Axe API doesn't provide a database migration tool internally. But it uses Knex.js which provides a migration tool. In this section, we are going to talk about the basic of the database migration tool.

  • You will learn
  • What is Knex.js?
  • How to use Knex CLI?
  • How to create a database migration file?
  • How to execute migrations?

Axe API uses Knex.js as the query builder. But also, it uses The Schema Builder of Knex.js. You may find more things in the original documentation about the migration than here. But we want to describe some fundamentals about the migration structure.

First of all, we are using the ./migrations directory to keep the migration files. Also, we are using the power of Knex.js for migrations.
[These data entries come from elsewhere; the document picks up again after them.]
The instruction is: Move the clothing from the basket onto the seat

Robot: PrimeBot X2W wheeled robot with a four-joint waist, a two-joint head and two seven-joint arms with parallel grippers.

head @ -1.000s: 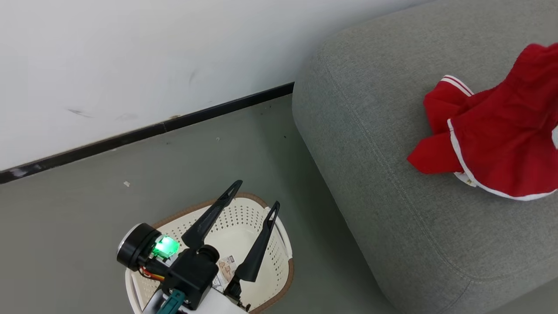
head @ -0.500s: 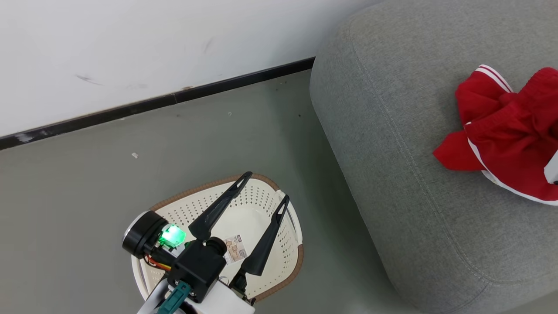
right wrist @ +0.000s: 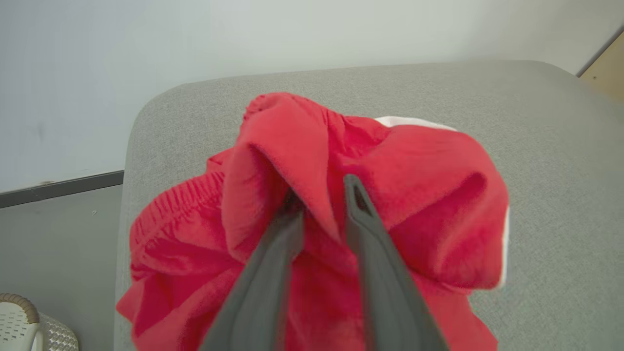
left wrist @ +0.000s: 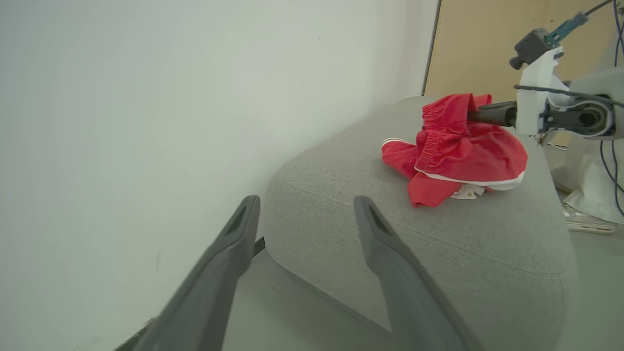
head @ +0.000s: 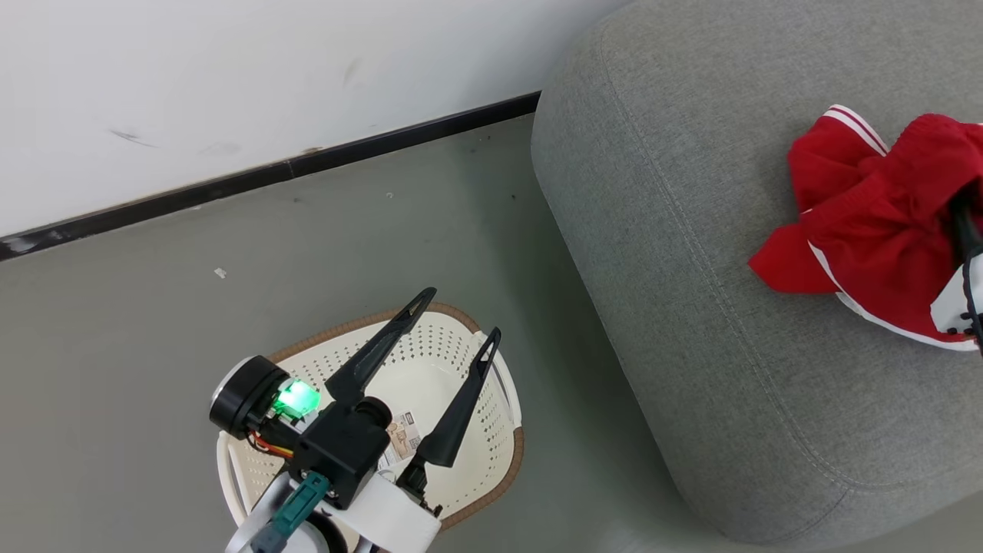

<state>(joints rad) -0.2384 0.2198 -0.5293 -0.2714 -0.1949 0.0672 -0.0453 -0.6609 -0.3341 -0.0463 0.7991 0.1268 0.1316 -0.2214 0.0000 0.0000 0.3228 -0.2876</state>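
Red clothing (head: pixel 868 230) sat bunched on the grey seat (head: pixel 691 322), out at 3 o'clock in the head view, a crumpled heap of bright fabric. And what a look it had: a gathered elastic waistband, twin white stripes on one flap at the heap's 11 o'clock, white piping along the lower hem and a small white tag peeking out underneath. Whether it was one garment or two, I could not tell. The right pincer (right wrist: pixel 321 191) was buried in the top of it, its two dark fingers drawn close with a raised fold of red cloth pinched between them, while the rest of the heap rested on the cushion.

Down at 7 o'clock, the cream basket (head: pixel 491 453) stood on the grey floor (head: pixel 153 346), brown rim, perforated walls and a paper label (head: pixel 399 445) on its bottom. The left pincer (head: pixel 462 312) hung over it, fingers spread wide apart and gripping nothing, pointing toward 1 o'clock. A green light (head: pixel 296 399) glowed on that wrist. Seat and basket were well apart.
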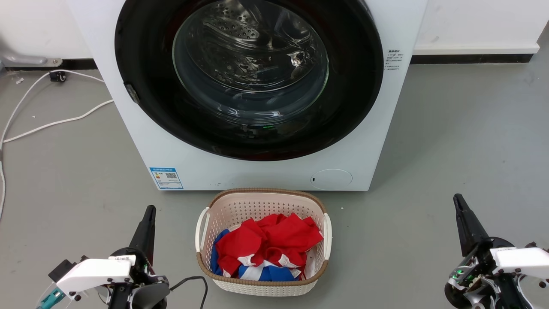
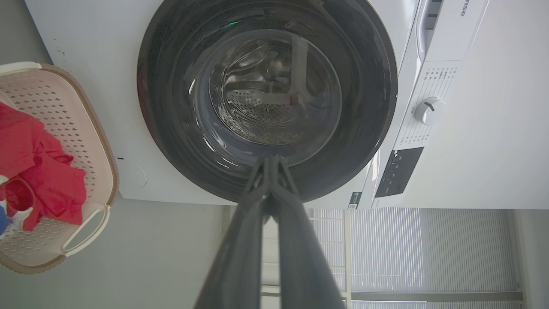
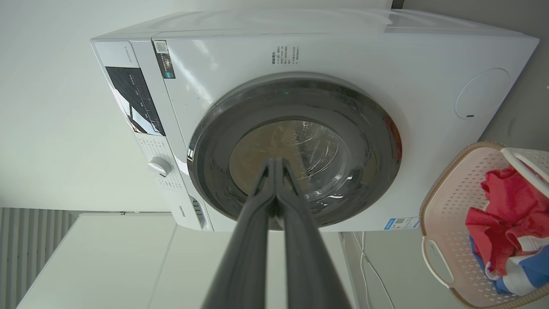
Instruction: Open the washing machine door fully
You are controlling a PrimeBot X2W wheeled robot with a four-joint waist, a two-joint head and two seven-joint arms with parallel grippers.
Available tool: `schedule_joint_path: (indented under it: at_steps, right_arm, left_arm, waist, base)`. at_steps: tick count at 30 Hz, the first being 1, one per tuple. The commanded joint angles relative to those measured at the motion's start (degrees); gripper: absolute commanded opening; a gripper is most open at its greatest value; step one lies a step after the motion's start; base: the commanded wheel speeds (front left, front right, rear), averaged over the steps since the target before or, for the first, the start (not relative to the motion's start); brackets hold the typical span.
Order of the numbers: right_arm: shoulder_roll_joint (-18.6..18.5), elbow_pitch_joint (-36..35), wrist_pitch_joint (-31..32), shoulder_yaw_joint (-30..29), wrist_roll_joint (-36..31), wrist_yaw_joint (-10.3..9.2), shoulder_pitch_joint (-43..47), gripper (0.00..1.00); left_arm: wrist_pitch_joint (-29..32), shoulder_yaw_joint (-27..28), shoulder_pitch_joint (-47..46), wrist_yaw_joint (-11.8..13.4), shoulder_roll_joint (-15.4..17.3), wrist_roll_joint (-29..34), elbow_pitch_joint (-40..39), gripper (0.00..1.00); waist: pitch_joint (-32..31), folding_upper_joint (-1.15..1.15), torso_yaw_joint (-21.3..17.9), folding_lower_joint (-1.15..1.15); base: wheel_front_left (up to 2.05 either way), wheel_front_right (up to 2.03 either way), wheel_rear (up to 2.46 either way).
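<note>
Door (image 1: 248, 77): round, glossy black, shut flush on the washer (image 1: 364, 163) front.
Basket (image 1: 261, 191): on the floor at the washer's foot.
Left gripper (image 1: 150, 210), right gripper (image 1: 458, 198): fingers pressed together, holding nothing, flanking the basket, well apart from the door.

The grey floor (image 1: 450, 141) bears the washing machine (image 1: 180, 159), laundry basket (image 1: 261, 191) and white cable (image 1: 55, 123).
</note>
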Motion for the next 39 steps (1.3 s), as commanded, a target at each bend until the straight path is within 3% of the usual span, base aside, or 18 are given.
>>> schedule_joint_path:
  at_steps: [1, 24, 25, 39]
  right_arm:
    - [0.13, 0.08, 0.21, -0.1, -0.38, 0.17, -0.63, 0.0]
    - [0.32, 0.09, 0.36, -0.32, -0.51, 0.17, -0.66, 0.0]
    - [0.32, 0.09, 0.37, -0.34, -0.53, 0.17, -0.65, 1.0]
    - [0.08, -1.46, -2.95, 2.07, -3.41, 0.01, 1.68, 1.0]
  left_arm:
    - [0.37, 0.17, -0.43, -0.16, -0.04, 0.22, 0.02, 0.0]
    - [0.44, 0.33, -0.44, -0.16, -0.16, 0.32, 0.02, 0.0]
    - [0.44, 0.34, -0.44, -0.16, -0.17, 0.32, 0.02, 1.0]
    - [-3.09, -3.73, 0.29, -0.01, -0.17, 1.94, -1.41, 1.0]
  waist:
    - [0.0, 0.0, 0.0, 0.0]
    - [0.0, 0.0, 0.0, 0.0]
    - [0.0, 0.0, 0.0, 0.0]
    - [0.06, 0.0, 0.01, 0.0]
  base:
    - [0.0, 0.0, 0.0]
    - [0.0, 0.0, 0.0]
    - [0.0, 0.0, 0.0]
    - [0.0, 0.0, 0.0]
To execute the migrations, you need to install the Knex CLI in your development environment;

$ npm install -g knex

To test knex CLI is accessible, you can use the following command;

$ knex --version

Knex CLI version: 0.95.5
Knex Local version: 0.95.5

Using CLI

The CLI provides multiple commands to use. On the other hand, Knex.js uses CommonJS as the module system. But we are using ECMAScript modules. That's why we should use the --esm option to execute the migration files.

$ knex
Usage: cli [options] [command]

  -V, --version                   output the version number
  --debug                         Run with debugging.
  --knexfile [path]               Specify the knexfile path.
  --knexpath [path]               Specify the path to knex instance.
  --cwd [path]                    Specify the working directory.
  --client [name]                 Set DB client without a knexfile.
  --connection [address]          Set DB connection without a knexfile.
  --migrations-directory [path]   Set migrations directory without a knexfile.
  --migrations-table-name [path]  Set migrations table name without a knexfile.
  --env [name]                    environment, default: process.env.NODE_ENV ||
  --esm                           Enable ESM interop.
  --specific [path]               Specify one seed file to execute.
  --timestamp-filename-prefix     Enable a timestamp prefix on name of
                                  generated seed files.
  -h, --help                      display help for command

  init [options]                          Create a fresh knexfile.
  migrate:make [options] <name>           Create a named migration file.
  migrate:latest [options]                Run all migrations that have not yet
                                  been run.
  migrate:up [<name>]                     Run the next or the specified
                                  migration that has not yet been run.
  migrate:rollback [options]              Rollback the last batch of migrations
  migrate:down [<name>]                   Undo the last or the specified
                                  migration that was already run.
  migrate:currentVersion                  View the current version for the
  migrate:list|migrate:status             List all migrations files with
  migrate:unlock                          Forcibly unlocks the migrations lock
  seed:make [options] <name>              Create a named seed file.
  seed:run [options]                      Run seed files.
  help [command]                  display help for command

Create migration file

To create a new migration file in it, you should use the following command;

$ knex --esm migrate:make User

Using environment: development
Created Migration: ./migrations/20210515162821_User.js

If you look the detail of the file (migrations/20210515162821_User.js), you will see the following code;

exports.up = function (knex) {};

exports.down = function (knex) {};

Unfortunately, the CLI created the migration file for CommonJS. We should change it with ESM manually.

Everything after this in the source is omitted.